The conference provided a unique opportunity for stakeholders active in the field of rare diseases research to reflect on the progress made in the last decade, particularly since the launch of IRDiRC in 2011, and to look forward to the challenges ahead.
Three plenary sessions opened the conference, presenting the history and achievements of IRDiRC, providing a global view of rare disease scientific achievement, and introducing the state of foundational, diagnostics, and therapeutic rare diseases research. In the first series of parallel sessions, the state of foundational, diagnostics and therapeutics research was investigated further, and included various success stories in each space. This was followed by a parallel session on new approaches to rare diseases, which highlighted the innovative contributions of young investigators towards advancing rare disease research goals. The third parallel session was aimed at exploring trends in the fields of regulatory and access, patient advocacy, and companies.

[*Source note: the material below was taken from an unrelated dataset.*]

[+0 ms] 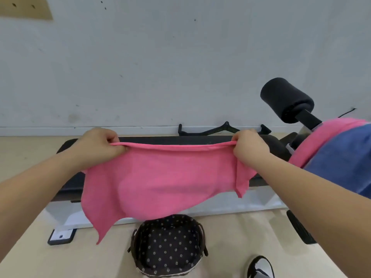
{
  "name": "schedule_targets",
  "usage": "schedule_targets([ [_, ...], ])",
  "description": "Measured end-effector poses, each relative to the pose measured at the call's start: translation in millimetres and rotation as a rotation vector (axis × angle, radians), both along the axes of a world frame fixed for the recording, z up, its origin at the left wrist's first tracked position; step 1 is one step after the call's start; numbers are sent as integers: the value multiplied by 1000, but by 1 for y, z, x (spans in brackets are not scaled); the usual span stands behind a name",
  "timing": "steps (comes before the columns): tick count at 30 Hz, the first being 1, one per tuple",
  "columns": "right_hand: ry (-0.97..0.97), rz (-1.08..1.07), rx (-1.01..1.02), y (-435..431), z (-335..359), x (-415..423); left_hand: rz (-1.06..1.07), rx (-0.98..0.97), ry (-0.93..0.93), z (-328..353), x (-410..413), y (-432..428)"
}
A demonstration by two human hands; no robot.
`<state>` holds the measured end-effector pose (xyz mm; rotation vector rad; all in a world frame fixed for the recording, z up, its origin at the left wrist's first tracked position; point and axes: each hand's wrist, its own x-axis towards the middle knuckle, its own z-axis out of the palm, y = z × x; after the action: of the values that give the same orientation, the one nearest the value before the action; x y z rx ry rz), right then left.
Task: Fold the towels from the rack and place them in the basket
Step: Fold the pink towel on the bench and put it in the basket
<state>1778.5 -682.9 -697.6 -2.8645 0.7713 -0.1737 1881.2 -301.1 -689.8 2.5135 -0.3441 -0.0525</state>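
A pink towel [160, 181] is stretched out in the air in front of me, over a black padded bench [172, 140]. My left hand [98, 145] grips its top left corner and my right hand [249, 147] grips its top right corner. The towel's lower edge hangs loose above a round dark basket [198, 227] with a dotted lining that stands on the floor below. At the right, another pink towel [313, 145] and a blue towel [341, 153] hang draped over the bench's frame.
A black foam roller [285, 99] sticks up at the right end of the bench. The bench's white base [66, 219] runs along the beige floor. A black and white shoe [261, 267] shows at the bottom. The grey wall stands close behind.
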Motion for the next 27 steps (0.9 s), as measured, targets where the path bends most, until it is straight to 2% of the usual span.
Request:
schedule_targets([
  [2, -40, -50, 129, -6, -17, 35, -34, 73, -41, -15, 27, -6],
  [4, -66, -97, 146, -12, -37, 60, -75, 154, -70, -37, 51, -16],
  [7, -25, -126, 65, -22, -61, 84, -115, 235, -129, -73, 90, -30],
  [11, 46, -76, -113, -42, -73, 112, -123, 236, -117, -99, 129, -41],
  [15, 93, -154, -41, -53, -91, 128, 83, 299, -109, -105, 140, -49],
  [17, 70, -167, -140, -47, -97, 129, 204, 392, -64, -96, 139, -47],
  [19, -8, -36, -254, -27, -95, 129, 248, 428, 8, -88, 135, -39],
  [20, -52, 83, -228, -11, -92, 129, 255, 406, 49, -85, 132, -33],
  [22, -78, 341, -10, 35, -89, 128, 271, 267, 137, -80, 125, -18],
  [24, -21, 529, 184, 87, -90, 126, 291, 60, 216, -76, 117, -5],
  [27, 155, 604, 234, 145, -95, 126, 266, -62, 306, -73, 105, 8],
])
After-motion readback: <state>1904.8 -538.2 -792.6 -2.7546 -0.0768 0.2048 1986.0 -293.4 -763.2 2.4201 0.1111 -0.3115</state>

The conference closed with a forward-looking plenary, following the theme of the conference, transforming rare diseases research. In this session, the concepts for the next set of goals for IRDiRC and the rare diseases research community were outlined. A panel discussion followed, in which the audience was invited to comment, discuss, and ask questions, to further shape the vision and objectives for the next decade. An active and dynamic discussion with the audience and panel followed, which ended the lively and interactive 3rd IRDiRC Conference.

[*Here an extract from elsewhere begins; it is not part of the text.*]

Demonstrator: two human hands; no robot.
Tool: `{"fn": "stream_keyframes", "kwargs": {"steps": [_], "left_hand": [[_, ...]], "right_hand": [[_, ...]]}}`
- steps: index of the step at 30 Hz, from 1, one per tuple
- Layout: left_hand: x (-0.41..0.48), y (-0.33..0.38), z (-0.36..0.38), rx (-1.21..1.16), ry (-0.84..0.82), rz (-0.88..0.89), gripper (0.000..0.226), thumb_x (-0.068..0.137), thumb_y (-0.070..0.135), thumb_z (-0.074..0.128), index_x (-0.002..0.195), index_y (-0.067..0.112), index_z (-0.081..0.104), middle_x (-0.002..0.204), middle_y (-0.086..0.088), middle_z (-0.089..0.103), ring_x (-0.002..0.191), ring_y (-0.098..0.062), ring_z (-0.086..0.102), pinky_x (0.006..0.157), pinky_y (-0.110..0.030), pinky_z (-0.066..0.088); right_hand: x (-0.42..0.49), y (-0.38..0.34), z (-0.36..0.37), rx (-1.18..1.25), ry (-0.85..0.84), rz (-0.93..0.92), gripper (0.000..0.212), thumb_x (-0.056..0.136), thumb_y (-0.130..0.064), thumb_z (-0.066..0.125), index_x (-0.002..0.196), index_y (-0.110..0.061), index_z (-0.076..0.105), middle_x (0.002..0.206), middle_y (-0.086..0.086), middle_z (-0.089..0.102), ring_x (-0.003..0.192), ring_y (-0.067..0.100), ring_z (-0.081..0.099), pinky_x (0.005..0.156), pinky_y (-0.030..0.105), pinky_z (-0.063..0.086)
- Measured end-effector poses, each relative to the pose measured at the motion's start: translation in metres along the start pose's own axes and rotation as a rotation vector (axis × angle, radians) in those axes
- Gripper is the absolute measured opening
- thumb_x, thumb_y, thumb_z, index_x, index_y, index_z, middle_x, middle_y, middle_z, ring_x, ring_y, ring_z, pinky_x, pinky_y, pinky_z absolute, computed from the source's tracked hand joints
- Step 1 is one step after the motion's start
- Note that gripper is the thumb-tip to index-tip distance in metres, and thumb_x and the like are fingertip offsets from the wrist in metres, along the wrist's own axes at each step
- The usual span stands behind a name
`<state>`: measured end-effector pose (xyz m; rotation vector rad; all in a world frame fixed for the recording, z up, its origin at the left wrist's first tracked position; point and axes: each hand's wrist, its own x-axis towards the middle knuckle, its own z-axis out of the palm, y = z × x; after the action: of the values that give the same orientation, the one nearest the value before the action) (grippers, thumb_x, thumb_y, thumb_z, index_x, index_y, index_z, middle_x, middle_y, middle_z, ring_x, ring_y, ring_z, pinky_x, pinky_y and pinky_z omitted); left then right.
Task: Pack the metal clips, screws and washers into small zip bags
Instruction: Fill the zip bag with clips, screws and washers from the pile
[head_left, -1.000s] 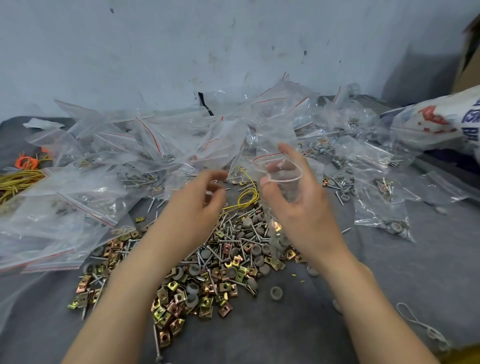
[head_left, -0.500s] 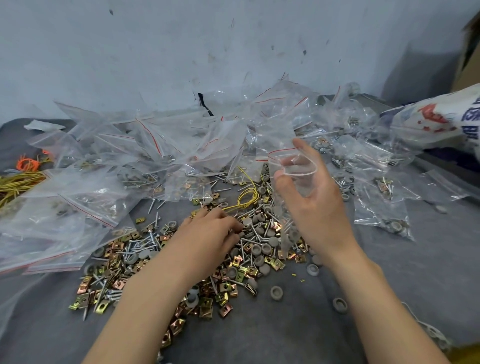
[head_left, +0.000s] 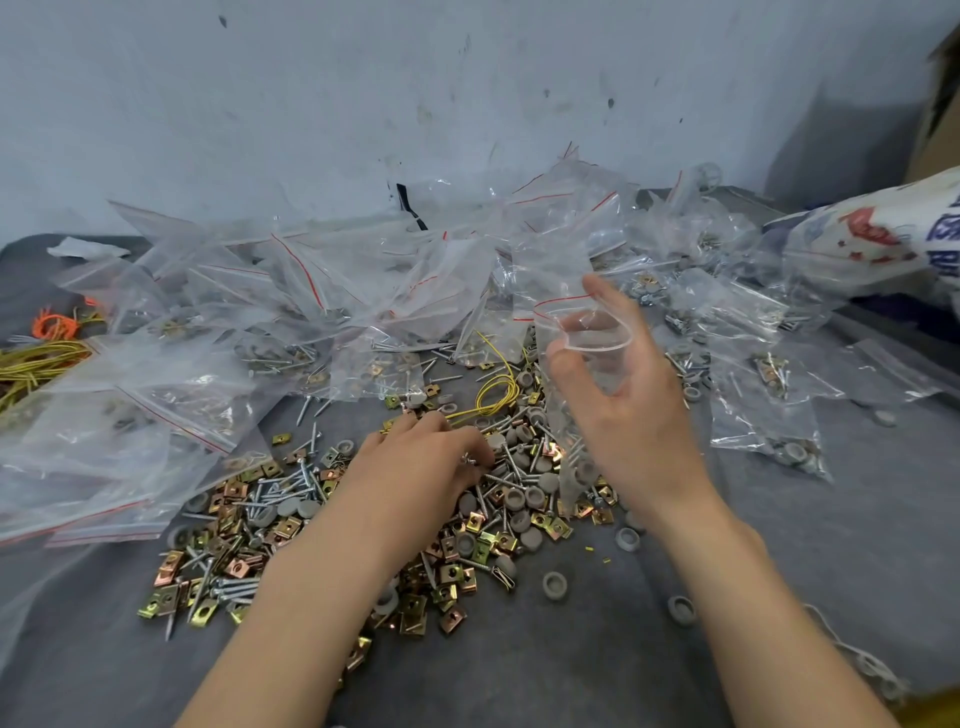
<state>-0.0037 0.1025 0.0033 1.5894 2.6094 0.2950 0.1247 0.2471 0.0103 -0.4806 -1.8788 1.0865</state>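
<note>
Your right hand (head_left: 639, 415) was raised above the pile, thumb and fingers curled round the mouth of a small clear zip bag (head_left: 587, 332) and holding it open. Your left hand (head_left: 426, 462) lay on the heap with its fingers curled into it; whether they gripped a piece, I cannot tell. Clips (head_left: 236, 566), screws (head_left: 291, 486) and grey washers (head_left: 555, 584) were spread over the grey worktop (head_left: 571, 665), with filled bags (head_left: 311, 291) heaped behind.

hands (head_left: 431, 460) (head_left: 631, 415) 2 | held bag (head_left: 558, 410) 1 | printed sack (head_left: 872, 244) 1 | clips (head_left: 234, 566) uncountable
</note>
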Motion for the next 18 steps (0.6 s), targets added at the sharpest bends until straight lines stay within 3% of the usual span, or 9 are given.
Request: {"fn": "stream_keyframes", "kwargs": {"steps": [5, 11, 18], "left_hand": [[0.002, 0.0033, -0.0025, 0.092, -0.014, 0.0, 0.029, 0.1, 0.049, 0.042, 0.128, 0.047, 0.048, 0.122, 0.009, 0.049, 0.125, -0.018, 0.042, 0.099, -0.04, 0.036], [0.0021, 0.0046, -0.0064, 0.124, 0.019, 0.06, 0.022, 0.1, 0.046, 0.045, 0.12, 0.046, 0.053, 0.119, 0.009, 0.049, 0.12, -0.018, 0.045, 0.093, -0.037, 0.037], [0.0015, 0.0017, 0.0009, 0.168, 0.047, 0.052, 0.029, 0.101, 0.048, 0.042, 0.126, 0.044, 0.056, 0.127, 0.009, 0.049, 0.125, -0.018, 0.042, 0.097, -0.039, 0.038]], "right_hand": [[-0.0005, -0.0007, -0.002, 0.008, 0.009, 0.001, 0.06, 0.089, -0.053, 0.06, 0.146, -0.041, 0.045, 0.121, -0.028, 0.061, 0.113, -0.006, 0.06, 0.085, 0.003, 0.042], [0.0001, -0.0002, -0.0019, 0.001, 0.004, -0.002, 0.06, 0.089, -0.052, 0.06, 0.146, -0.04, 0.044, 0.124, -0.023, 0.062, 0.117, -0.003, 0.059, 0.088, 0.008, 0.045], [0.0001, -0.0011, 0.0011, -0.023, 0.006, -0.012, 0.061, 0.089, -0.053, 0.059, 0.147, -0.039, 0.045, 0.122, -0.021, 0.063, 0.116, -0.003, 0.06, 0.09, 0.01, 0.047]]}}
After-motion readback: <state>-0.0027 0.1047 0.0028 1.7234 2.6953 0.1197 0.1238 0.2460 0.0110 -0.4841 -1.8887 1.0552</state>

The conference was made possible through the generosity and continuous support of the European Commission, Japan Agency of Medical Research and Development, E-Rare and Orphanet. IRDiRC would like to thank all participants for their active involvement, and their continuous support in helping build and transform rare diseases research.
Speakers for the 3rd IRDiRC Conference include:
- Christopher Austin, National Center for Advancing Translational Sciences (NCATS), USA
- Claudio Bordignon, MolMed S.p.A., Italy
- Kym Boycott, Children’s Hospital Eastern Ontario, Canada
- Ruxandra Draghia-Akli, European Commission – DG Research and Innovation (DG RTD), Belgium
- Jonathan Goldsmith, US Food and Drug Administration (FDA), USA
- Melissa Haendel, Monarch Initiative and Oregon Health & Science University, USA
- Edmund Jessop, National Health Service (NHS) England, UK
- Sangeeta Jethwa, Roche Innovation Centre, Switzerland
- Matt Might, University of Utah, USA
- Sophie Nicole, Université Pierre et Marie Curie, France
- Anders Olauson, Ågrenska Foundation, Sweden
- Slavé Petrovski, University of Melbourne, Australia
- Kiran Reddy, Clarus Ventures LLC, USA
- Makoto Suematsu, Japan Agency for Medical Research and Development (AMED), Japan
- Toshiki Takenouchi, Keio University, Japan
- Sonia Vallabh & Eric Minikel, Broad Institute, USA
- Nan Wu, Peking Union Medical College Hospital, China
The strong and exciting program, now online, consists of 4 plenary and 3 parallel sessions. The conference kicks off with an overview of the history and achievements of IRDiRC five year after it was launched. This will be followed by a global view of rare diseases research in 2017, and the state of foundational, diagnostics and therapeutics research.
The first parallel session elaborates further the state of research today, with interesting talks on topics including data standards and exchange, undiagnosed diseases and ex-vivo stem cell therapy. The second parallel session focuses on new approaches to rare diseases and highlights the work of innovative young investigators. The third parallel session provides an overview of trends in the fields of patient advocacy, companies, and regulatory and access.
The conference closes with a forward look plenary to discuss ways to transform rare diseases research over the course of the next 10 years, including a panel discussion on the next set of IRDiRC goals for 2017-2027. Participation and input of the community are vital so we can work together to bring diagnoses and therapies to all rare diseases patients.